What is the count of lines in the listing below that hold the string "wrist"? Reply with that number alone.

Raw data:
BEGIN

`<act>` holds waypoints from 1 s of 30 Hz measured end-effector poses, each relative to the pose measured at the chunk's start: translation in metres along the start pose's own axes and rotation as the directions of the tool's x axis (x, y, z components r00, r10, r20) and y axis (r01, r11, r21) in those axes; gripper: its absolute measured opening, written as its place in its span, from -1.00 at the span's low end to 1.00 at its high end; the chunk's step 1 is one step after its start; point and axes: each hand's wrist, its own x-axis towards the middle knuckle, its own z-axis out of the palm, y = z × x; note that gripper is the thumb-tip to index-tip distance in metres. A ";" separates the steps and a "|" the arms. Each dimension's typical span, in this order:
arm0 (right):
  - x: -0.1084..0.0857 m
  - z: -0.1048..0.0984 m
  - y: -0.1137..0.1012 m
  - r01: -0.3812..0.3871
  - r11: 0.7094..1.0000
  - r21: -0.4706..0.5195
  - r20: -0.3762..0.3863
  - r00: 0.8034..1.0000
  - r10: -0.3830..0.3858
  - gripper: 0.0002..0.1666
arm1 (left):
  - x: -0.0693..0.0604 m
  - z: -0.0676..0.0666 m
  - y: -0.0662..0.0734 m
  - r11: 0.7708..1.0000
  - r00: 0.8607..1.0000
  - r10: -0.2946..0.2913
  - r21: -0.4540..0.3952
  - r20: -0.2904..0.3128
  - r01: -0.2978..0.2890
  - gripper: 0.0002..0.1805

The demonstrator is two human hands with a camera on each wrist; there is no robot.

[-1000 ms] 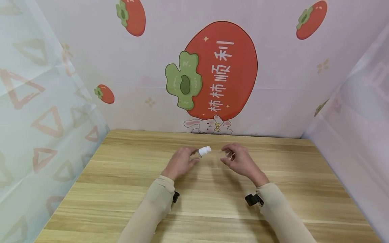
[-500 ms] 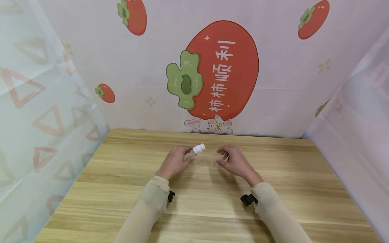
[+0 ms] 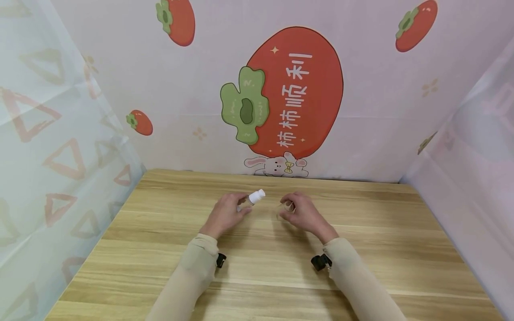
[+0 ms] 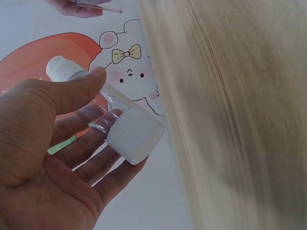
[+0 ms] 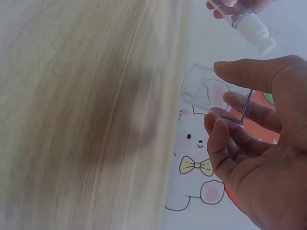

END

Answer to the problem: 2